◆ The task:
Once the line holding "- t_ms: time" is found in the listing below, write it out and each later line exactly, up to and including the one holding "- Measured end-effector".
[Start of section]
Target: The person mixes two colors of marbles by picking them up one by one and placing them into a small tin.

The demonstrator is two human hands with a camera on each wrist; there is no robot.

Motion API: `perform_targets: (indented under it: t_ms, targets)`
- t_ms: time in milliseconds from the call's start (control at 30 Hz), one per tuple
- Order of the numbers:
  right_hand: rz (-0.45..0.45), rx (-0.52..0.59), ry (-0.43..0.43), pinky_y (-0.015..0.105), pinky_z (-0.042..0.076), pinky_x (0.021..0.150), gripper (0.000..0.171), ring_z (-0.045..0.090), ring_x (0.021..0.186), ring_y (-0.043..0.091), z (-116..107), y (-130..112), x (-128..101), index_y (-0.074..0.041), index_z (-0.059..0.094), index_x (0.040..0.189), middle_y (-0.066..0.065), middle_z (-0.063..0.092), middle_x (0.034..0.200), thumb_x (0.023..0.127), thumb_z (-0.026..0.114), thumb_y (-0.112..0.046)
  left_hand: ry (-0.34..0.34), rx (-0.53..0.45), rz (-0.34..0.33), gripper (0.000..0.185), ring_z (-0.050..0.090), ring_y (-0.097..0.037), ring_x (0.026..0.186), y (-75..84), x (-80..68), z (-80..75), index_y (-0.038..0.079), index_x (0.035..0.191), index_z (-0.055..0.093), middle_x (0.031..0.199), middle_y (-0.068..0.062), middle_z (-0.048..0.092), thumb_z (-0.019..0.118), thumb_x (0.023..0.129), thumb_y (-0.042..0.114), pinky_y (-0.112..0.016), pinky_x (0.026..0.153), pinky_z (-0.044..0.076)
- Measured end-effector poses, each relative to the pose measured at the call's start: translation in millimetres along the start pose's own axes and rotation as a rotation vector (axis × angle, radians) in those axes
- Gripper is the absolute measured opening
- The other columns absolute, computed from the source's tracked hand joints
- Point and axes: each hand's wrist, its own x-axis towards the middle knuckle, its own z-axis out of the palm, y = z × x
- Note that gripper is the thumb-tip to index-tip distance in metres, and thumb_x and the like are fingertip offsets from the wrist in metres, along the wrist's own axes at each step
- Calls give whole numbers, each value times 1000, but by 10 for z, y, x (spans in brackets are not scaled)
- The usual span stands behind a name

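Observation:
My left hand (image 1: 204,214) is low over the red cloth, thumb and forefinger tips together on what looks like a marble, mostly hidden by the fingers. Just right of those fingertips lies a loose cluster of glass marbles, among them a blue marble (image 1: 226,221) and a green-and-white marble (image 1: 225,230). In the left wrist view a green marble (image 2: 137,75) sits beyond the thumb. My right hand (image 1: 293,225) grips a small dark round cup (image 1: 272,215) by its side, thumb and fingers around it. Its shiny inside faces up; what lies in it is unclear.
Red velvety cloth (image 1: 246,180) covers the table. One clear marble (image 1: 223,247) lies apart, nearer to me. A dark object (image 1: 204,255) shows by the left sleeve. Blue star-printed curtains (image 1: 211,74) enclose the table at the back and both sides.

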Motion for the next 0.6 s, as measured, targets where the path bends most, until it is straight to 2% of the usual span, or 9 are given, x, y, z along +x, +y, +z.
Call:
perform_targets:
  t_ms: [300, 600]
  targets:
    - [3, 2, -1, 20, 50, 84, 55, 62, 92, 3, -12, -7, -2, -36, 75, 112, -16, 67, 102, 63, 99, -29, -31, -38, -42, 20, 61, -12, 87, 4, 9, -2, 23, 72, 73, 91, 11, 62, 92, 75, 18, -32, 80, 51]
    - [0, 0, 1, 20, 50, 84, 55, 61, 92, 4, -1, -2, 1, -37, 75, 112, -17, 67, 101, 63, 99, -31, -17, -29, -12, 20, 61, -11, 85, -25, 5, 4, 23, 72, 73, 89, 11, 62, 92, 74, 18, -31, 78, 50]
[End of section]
◆ Answer:
- t_ms: time in milliseconds from the call's start (control at 30 Hz), one per tuple
- Order of the numbers:
  right_hand: rz (-0.45..0.45), rx (-0.52..0.59), ry (-0.43..0.43), pinky_y (-0.015..0.105), pinky_z (-0.042..0.076), pinky_x (0.021..0.150), gripper (0.000..0.171), ring_z (-0.045..0.090), ring_x (0.021..0.186), ring_y (-0.043..0.091), z (-116..107), y (-130..112), x (-128..101), index_y (-0.074..0.041), index_z (-0.059..0.094), index_x (0.040..0.189), middle_y (-0.066..0.065), middle_z (-0.063..0.092), middle_x (0.034..0.200), thumb_x (0.023..0.127), thumb_z (-0.026..0.114), thumb_y (-0.112..0.046)
  left_hand: ry (-0.34..0.34), rx (-0.53..0.45), rz (-0.34..0.33), gripper (0.000..0.185), ring_z (-0.050..0.090), ring_y (-0.097..0.037), ring_x (0.026..0.186), y (-75..84), x (-80..68), z (-80..75), index_y (-0.038..0.079), index_x (0.035..0.191), index_z (-0.055..0.093), middle_x (0.031..0.199), middle_y (-0.068..0.062), middle_z (-0.048..0.092), thumb_z (-0.019..0.118), thumb_x (0.023..0.129), thumb_y (-0.042..0.114), pinky_y (-0.112..0.016), pinky_x (0.026..0.153), pinky_z (-0.044..0.076)
- Measured end-effector poses, each relative to the pose measured at the call's start: translation in millimetres along the start pose's own axes and rotation as a rotation vector (axis × angle, radians) in those axes

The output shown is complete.